Sur le plateau, on pourrait poser des vases de Jaques & Dani Ruelland, couple de céramistes qui connut un grand succès dans les années 60, et dont les amateurs de design collectionnent aujourd’hui les productions. « Nous vendons 42 pièces d’une collection particulière. Parmi elles, des bouteilles, qui sont les plus recherchées, et des pièces à la finition mate, plus cotées que les pièces émaillées. » Côté couleurs, il y en a pour tous les goûts. Les vases boule et les bouteilles ont été assemblées par lots en beaux camaïeux de gris et bleu, d’orange et jaune ou, plus audacieux, avec des mélanges de vert et orange, très Sixties… Les estimations sont abordables : 2000/3000 € pour trois vases émaillés, jusqu’à 3000/4000 € pour trois bouteilles à finition mate. La cote de Ruelland est encore en phase ascendante, nous dit l’expert. Il est donc encore temps d’acheter.

Jacques & Dani Ruelland, cinq soliflores en céramique émaillée, vers 1960, H. 30 cm, 12 cm, 11,5 cm, 12,5 cm et 8 cm, estimés 3000/4000 €, mis en vente le 28 janvier par Piasa à Paris. ©Piasa

Jacques & Dani Ruelland, cinq soliflores en céramique émaillée, vers 1960, H. 30 cm, 12 cm, 11,5 cm, 12,5 cm et 8 cm, estimés 3000/4000 €, mis en vente le 28 janvier par Piasa à Paris. ©Piasa

1 500 à 60 000€ : Les mystérieuses figures Guerrero

La statuaire Guerrerro du Mexique est encore nimbée de mystère, mais avec ses formes primitives, qui lui valent souvent d’être rapprochée des idoles des Cyclades, elle a une portée universelle et s’accorde à merveille à l’art moderne ou au mobilier contemporain. Comme le rappelle l’expert Jacques Blazy, André Breton appréciait ces objets : plusieurs figurent même dans le « mur » de son atelier de la rue Fontaine conservé au Centre Pompidou. Tristan Tzara aussi, ainsi que, plus tard, le sculpteur Henry Moore.
« Pourtant à leur époque, ces cultures, Mezcala et Chontal, n’avaient pas encore de noms, et on ignorait à quelle période elles s’étaient développées. On les situe aujourd’hui au Préclassique récent, entre 300 et 100 avant J.-C. La forme des figures debout dérive des haches en pierre que l’on utilisait alors, et leur crâne est inachevé. Peut-être est-ce un symbole ésotérique ou, plus prosaïquement, le signe de leur utilisation en tant que pilons dans des mortiers. On en a retrouvé des centaines dans les fouilles du Templo Mayor de Mexico en 1978, également dans des sépultures abritées sous des maisons, ce qui laisse penser qu’ils seraient les balbutiements d’une religion, mais on n’en sait pas plus. » 

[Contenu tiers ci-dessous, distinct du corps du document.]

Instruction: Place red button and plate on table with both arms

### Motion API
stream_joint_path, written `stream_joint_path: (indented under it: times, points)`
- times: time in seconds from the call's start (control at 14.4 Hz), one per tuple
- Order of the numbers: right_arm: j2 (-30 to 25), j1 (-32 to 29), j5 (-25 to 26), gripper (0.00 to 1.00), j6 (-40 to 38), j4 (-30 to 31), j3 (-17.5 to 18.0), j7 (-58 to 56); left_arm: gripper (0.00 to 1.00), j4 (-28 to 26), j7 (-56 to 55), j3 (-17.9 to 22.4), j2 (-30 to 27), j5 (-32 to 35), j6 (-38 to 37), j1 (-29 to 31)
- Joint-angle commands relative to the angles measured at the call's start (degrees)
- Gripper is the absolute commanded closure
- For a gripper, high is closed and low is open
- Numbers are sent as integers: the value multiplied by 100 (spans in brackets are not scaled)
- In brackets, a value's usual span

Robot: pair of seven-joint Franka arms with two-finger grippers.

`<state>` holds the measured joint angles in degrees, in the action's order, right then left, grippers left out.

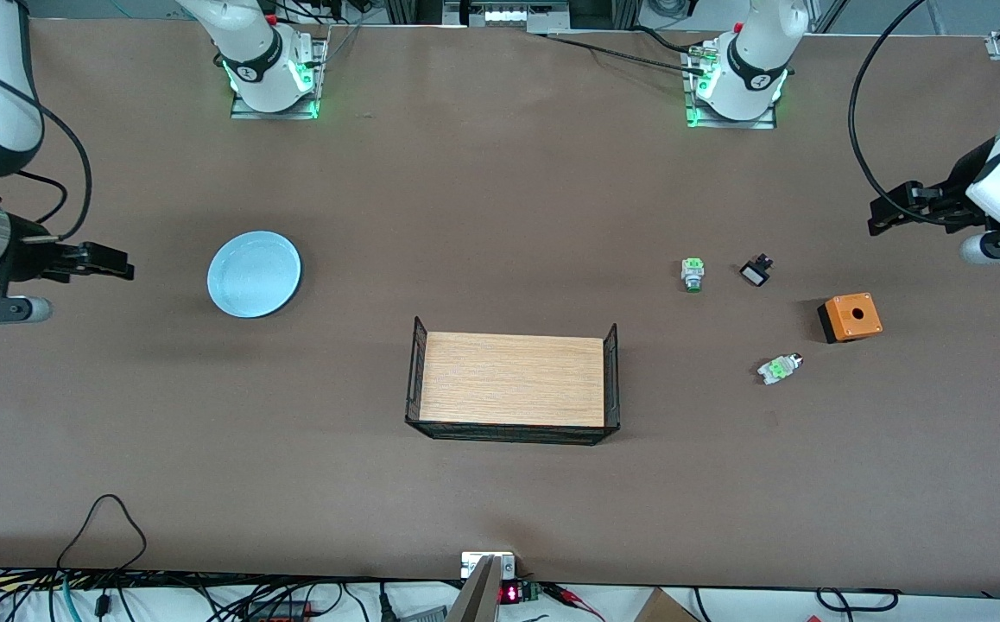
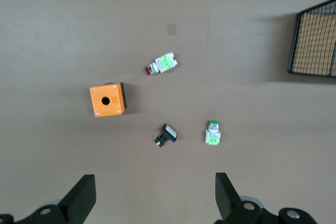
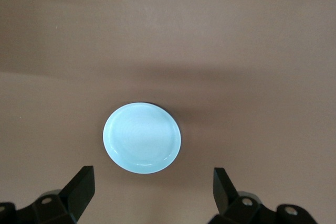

Figure debout Chontal, État de Guerrero, Mexique, Préclassique récent, 300-100 av. J.-C.,diorite vert clair, H. 34 cm, estimée 50 000/60 000 €, mise en vente à Drouot le 29 janvier par Binoche et Giquello. ©Binoche et Giquello

Figure debout Chontal, État de Guerrero, Mexique, Préclassique récent, 300-100 av. J.-C.,diorite vert clair, H. 34 cm, estimée 50 000/60 000 €, mise en vente à Drouot le 29 janvier par Binoche et Giquello. ©Binoche et Giquello

La vente orchestrée le 29 janvier par Binoche et Giquello en comprend toute une série qui provient d’une collection privée française. La provenance est capitale pour ces pièces, puisqu’elle les met à l’abri d’éventuelles réclamations du Mexique.
Leur prix dépend de la beauté de leur sculpture et de leur format. Parvenues en assez grande quantité, les petites pièces sont accessibles : entre 1500 € et 3000 € pour les figurines d’une dizaine de centimètres, plutôt entre 4000 € et 7000 € pour les modèles de 15 à 20 centimètres. « Au-delà de 27 ou 28 centimètres, précise Jacques Blazy, les prix s’envolent car les pièces sont très rares. » C’est le cas de cette belle figure Chontal, aux traits plus expressifs que les pièces Mezcala, haute de 34 centimètres et estimée 50 000/60 000 €. Elle affiche en plus un beau pedigree : elle a appartenu à Hélène Leloup, célèbre historienne de l’art et marchande d’arts primitifs. Tout pour plaire.